Although our primary interest is to differentiate benign and malignant parotid tumors, there are few malignant cases, and none were included in this examination. TBF values measured by pCASL-MRI for malignant parotid tumors are overlapped with either WT or PA in limited experience of our small group; there was not a significant difference in TBF between patients with malignant tumor and these two types of tumors. WTs could potentially be watched, and PAs and malignant tumors could be resected. It would be helpful to compare WTs to PAs and malignant tumors, as previously reported by Kato et al. Although ASL-MRI cannot completely replace fine-needle aspiration, it is non-invasive and simple, and we think it will play an important role in the selection of treatment methods.

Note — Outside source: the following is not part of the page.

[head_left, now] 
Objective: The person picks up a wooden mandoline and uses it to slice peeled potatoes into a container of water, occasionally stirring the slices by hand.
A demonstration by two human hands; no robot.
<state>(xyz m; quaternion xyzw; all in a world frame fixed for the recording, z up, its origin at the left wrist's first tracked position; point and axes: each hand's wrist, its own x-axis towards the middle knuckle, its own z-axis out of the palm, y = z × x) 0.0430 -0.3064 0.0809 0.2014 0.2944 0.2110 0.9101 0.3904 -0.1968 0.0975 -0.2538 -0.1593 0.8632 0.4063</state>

The results of this study must be evaluated in the light of its limitations. First, the small sample size may limit extrapolation of these findings beyond the current sample. Second, we could not accurately co-register MR images with pathological specimens. This means that the number of microvessels detected by the histopathological analysis does not necessarily precisely represent the TBF value measured by the ROI placed on the tumor. Third, there is an absence of harmonization of ASL techniques among manufacturers. Therefore, the use of a different ASL sequence may not guarantee reproducibility. In addition, ASL-MRI has the faults of a low SNR, limited spatial resolution. Lastly, it was difficult to differentiate the cellular PA from WT using pCASL-TBF because the MVD of the cellular PA was high, similar to WT. Therefore, ASL-TBF measurements, taken by themselves, could be misleading in cases of cellular PA. The precise frequency of cellular PA has not reported, and there are only a few case reports [38, 39]. However, it was reported that cellular PA had a lower frequency of recurrence than myxoid-rich PA [2]. Cellular PA seems to be a rare histological subtype of PA [40]. Finally, the relative lack of cystic WTs in the study population may have been a potential limitation, although only one case of cystic WT indicated peripheral hyperintensity on pCASL-MR images. In spite of these limitations, we believe that our current results prove that pCASL-MR images have a high diagnostic value for the identification of WTs.

Conclusions

The values of TBF measured by pCASL-MRI were significantly higher in WTs than in PAs, based on quantitative assessment, and there was a positive correlation between TBF and MVD. Furthermore, we were able to qualitatively differentiate WTs from PAs based on visual assessment of ASL perfusion images in a clinical setting. pCASL-MRI provides more accurate imaging to differentiate WTs from PAs than conventional imaging such as ADC or TIC assessment.